[[ EXCERPTED DATA, beginning ]]

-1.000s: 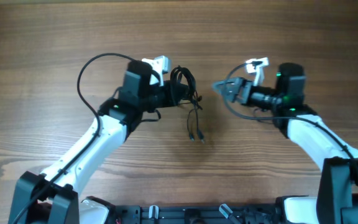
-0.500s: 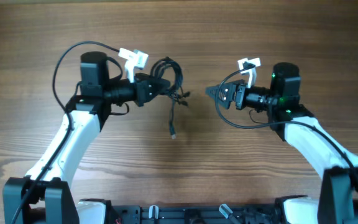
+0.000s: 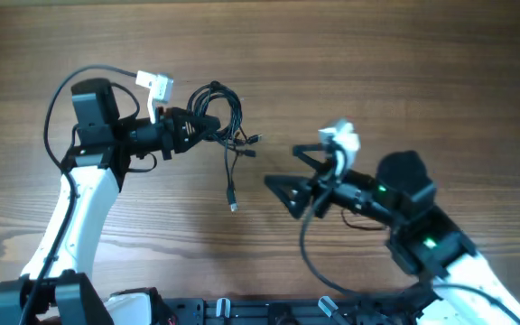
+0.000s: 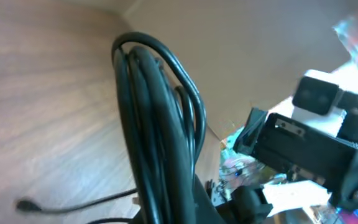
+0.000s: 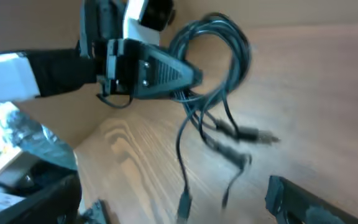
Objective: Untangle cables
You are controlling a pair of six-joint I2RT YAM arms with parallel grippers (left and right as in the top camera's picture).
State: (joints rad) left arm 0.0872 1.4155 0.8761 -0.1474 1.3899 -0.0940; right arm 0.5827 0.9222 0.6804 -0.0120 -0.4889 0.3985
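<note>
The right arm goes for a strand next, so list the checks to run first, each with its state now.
1. Grip: left hand shut on the cables: ok.
2. Readiness: right hand open, holding nothing: ok.
3. Clearance: right hand apart from the cables: ok.
4. Target: a loose plug end trails free below the bundle: ok.
5. Separation: not ok, the strands form one coiled bundle.
6. Knot inside the left hand's grip: cannot tell.

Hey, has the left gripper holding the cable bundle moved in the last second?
Yes. Against the table and its wood grain in the overhead view, the left gripper has shifted left, carrying the cable bundle with it.
</note>
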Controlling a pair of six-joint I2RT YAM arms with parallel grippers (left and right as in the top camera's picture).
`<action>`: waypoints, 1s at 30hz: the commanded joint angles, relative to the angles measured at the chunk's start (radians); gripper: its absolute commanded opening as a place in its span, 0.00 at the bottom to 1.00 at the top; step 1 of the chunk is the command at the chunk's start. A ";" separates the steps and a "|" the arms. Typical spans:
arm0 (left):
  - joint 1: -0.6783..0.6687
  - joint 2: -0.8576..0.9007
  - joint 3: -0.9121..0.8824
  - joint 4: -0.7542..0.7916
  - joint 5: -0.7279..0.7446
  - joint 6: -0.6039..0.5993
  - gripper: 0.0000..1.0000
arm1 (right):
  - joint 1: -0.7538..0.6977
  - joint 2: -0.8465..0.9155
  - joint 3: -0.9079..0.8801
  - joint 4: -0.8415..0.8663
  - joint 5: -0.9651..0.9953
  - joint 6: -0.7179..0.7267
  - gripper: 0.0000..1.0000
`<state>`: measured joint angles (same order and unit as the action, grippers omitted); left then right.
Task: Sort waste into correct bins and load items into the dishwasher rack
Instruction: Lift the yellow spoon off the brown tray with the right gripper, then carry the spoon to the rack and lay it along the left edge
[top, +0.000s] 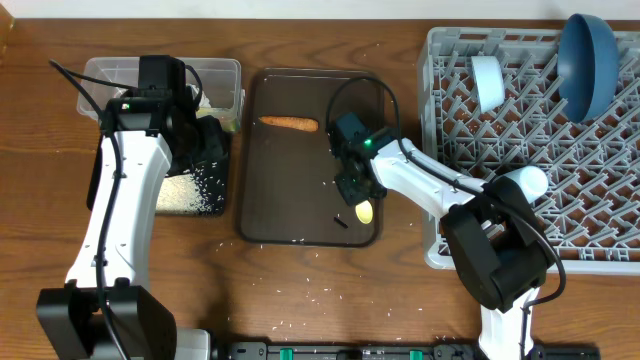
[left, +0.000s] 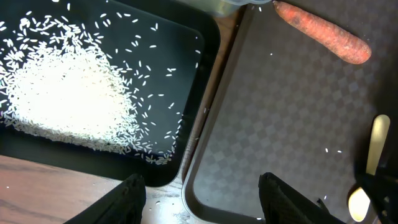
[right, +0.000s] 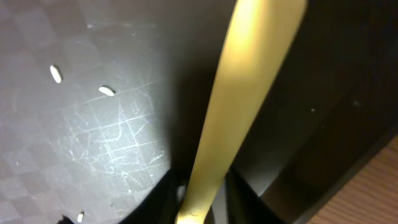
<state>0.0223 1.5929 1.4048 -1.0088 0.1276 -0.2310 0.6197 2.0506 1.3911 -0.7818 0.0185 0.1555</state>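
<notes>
— While the yellow spoon (right: 245, 93) is being clamped by its handle between the closed fingers of the right gripper (right: 200, 198), where is it being held?

— It is being held at the near right corner of the brown serving tray (top: 300, 200); whether its bowl is touching the tray cannot be told.

— What is being seen around it?

— An orange carrot piece (top: 289, 124) is being seen lying at the tray's far end, well apart from the spoon; stray rice grains (right: 56, 73) are being shown scattered beside the handle.

— And the left gripper (left: 202, 199)?

— Its jaws are being held wide apart with nothing between them, over the seam where the black tray (left: 205, 74) meets the brown one; a heap of white rice (left: 62, 99) is being carried in the black tray; the clear tub (top: 225, 75) behind it is being partly hidden by the left arm.

— Is anything being found between spoon and dishwasher rack (top: 600, 200)?

— The right arm is being stretched across the rack's left wall; a dark blue plate (top: 588, 60) and a pale cup (top: 487, 82) are being held among the pegs.
</notes>
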 joint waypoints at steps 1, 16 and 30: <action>0.002 0.004 -0.008 0.001 -0.010 0.016 0.61 | 0.007 0.039 0.002 -0.019 -0.001 -0.016 0.15; 0.002 0.004 -0.008 0.001 -0.010 0.016 0.61 | -0.069 -0.015 0.234 -0.180 -0.104 -0.033 0.01; 0.002 0.004 -0.008 0.003 -0.014 0.017 0.61 | -0.428 -0.190 0.459 -0.415 -0.137 -0.064 0.01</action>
<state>0.0223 1.5929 1.4029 -1.0058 0.1272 -0.2306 0.2626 1.8931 1.8355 -1.1790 -0.1364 0.1070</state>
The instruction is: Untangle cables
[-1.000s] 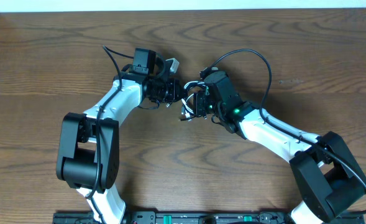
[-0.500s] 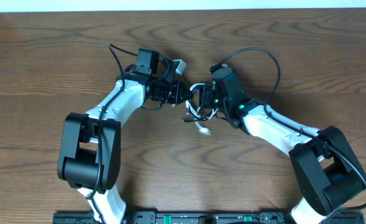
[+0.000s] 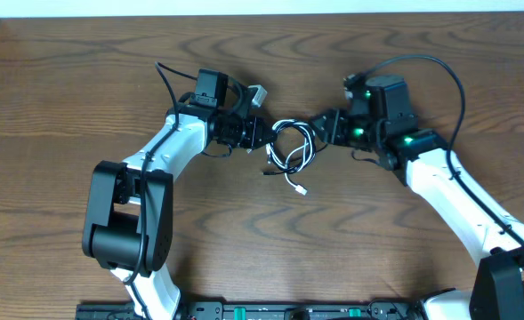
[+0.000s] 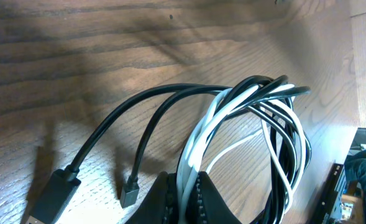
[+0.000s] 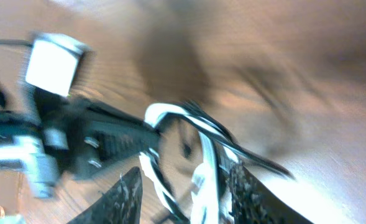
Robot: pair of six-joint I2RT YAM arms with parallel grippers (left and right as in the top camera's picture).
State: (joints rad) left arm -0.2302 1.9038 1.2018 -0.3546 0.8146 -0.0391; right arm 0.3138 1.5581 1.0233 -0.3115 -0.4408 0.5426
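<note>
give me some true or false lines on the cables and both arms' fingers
1. The left fingers clamp the cables. True.
2. Both cables are white. False: one is black, one white.
3. The cables lie on the table between the two arms. True.
4. The right fingers are pressed shut. False: they stand apart, with cables between them.
5. The cables lie fully separated. False: they loop together in one coil.
</note>
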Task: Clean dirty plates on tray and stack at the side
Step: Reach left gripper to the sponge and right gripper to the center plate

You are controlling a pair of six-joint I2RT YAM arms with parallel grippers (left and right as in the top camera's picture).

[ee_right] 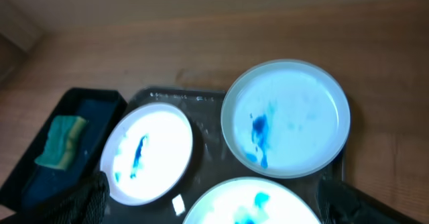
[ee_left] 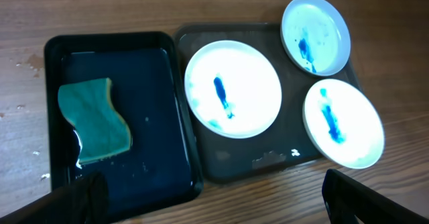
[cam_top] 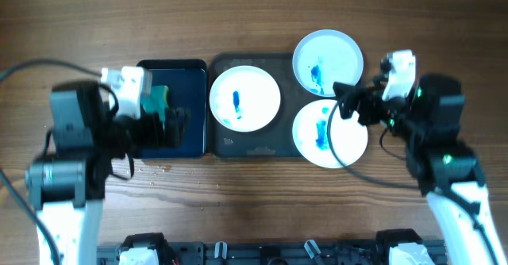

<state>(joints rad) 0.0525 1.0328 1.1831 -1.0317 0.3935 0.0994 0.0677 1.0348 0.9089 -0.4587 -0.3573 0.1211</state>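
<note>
Sitting on 1 tray [cam_top: 246, 143] are 3 blue-smeared plates [cam_top: 244, 97]; 1 tub [ee_left: 161, 117] beside it holds 1 sponge [ee_left: 94, 120]. The left pincer [ee_left: 214, 200] and right pincer [ee_right: 214, 200] gape wide, gripping nothing.

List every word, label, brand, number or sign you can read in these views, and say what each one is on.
No text can be read in any view.
Tray: a pale mark near the edge closest to the robot, too blurred to read.
Plates: only blue smears, no print.
Sponge and black tub: no marking shows.
</note>
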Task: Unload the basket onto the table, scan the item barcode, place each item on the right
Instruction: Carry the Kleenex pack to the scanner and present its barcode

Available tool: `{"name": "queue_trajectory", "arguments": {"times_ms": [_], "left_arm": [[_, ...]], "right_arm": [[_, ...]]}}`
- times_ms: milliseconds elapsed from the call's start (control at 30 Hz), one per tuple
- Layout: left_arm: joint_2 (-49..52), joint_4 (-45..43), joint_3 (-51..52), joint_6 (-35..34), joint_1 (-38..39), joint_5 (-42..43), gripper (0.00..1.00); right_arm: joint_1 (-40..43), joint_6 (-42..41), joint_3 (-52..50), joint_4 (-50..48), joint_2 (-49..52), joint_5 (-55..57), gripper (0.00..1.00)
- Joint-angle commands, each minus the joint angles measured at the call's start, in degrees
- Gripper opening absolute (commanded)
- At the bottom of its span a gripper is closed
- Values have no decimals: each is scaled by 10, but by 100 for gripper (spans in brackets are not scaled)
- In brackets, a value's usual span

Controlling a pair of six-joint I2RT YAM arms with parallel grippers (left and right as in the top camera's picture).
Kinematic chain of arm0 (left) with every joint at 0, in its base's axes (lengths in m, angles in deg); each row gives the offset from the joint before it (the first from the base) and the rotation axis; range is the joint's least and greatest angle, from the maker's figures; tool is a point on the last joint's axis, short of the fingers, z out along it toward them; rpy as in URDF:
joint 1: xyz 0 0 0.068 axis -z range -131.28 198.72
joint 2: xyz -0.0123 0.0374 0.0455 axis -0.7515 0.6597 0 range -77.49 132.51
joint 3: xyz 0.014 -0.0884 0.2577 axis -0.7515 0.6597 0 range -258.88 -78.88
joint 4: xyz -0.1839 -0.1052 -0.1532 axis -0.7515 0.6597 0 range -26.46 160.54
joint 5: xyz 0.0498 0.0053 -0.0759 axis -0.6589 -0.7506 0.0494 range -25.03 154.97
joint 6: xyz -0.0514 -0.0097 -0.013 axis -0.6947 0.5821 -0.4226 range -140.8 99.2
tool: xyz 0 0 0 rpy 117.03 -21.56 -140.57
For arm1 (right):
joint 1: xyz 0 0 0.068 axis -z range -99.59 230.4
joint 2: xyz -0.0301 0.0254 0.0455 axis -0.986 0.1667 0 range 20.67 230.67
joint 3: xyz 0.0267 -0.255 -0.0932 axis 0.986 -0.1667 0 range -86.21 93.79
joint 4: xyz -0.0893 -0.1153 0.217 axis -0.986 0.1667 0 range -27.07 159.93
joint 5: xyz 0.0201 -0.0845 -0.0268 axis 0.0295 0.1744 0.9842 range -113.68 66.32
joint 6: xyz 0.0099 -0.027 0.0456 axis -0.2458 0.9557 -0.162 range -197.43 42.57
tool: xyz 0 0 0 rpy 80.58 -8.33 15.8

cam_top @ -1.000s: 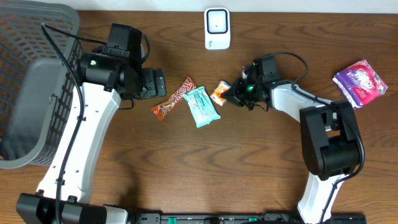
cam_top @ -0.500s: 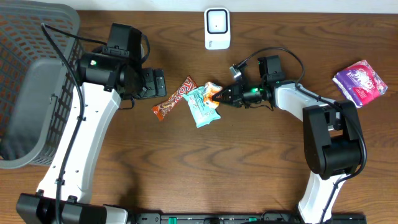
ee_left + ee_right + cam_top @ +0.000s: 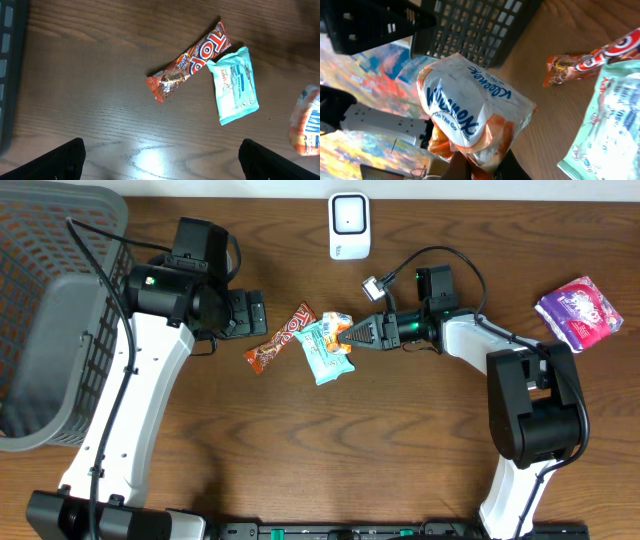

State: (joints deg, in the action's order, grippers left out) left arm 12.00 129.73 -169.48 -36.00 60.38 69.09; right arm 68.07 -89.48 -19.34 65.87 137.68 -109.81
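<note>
A dark brown, wood-grained tabletop (image 3: 330,450) filled nearly the whole overhead view. Along its far edge ran a pale strip (image 3: 520,188), wall or floor unclear. Light left a whitish sheen (image 3: 150,161) on the wood.

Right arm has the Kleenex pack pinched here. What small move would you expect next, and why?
Probably swing the right gripper up toward the white scanner at the table's far edge. The gripper is shut on the Kleenex pack, which hangs over the teal wipes pack, well short of the scanner, so the barcode likely cannot be read from there.
</note>
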Motion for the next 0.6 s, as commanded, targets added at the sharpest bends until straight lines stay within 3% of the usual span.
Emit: {"name": "queue_trajectory", "arguments": {"times_ms": [0, 167, 333, 567], "left_arm": [[1, 2, 3, -3, -2, -5, 98], [1, 2, 3, -3, -2, -5, 98], [1, 2, 3, -3, -2, -5, 98], [1, 2, 3, -3, -2, -5, 98]], "right_arm": [[4, 18, -2, -9, 6, -33, 1], [8, -10, -2, -68, 6, -34, 1], [33, -191, -2, -242, 6, -34, 1], [49, -452, -2, -585, 6, -33, 1]]}}
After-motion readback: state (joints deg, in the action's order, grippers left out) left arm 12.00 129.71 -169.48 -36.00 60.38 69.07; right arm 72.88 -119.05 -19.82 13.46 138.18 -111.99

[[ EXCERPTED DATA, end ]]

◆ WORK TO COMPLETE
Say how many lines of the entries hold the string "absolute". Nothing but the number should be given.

◆ EXPECTED ANSWER
2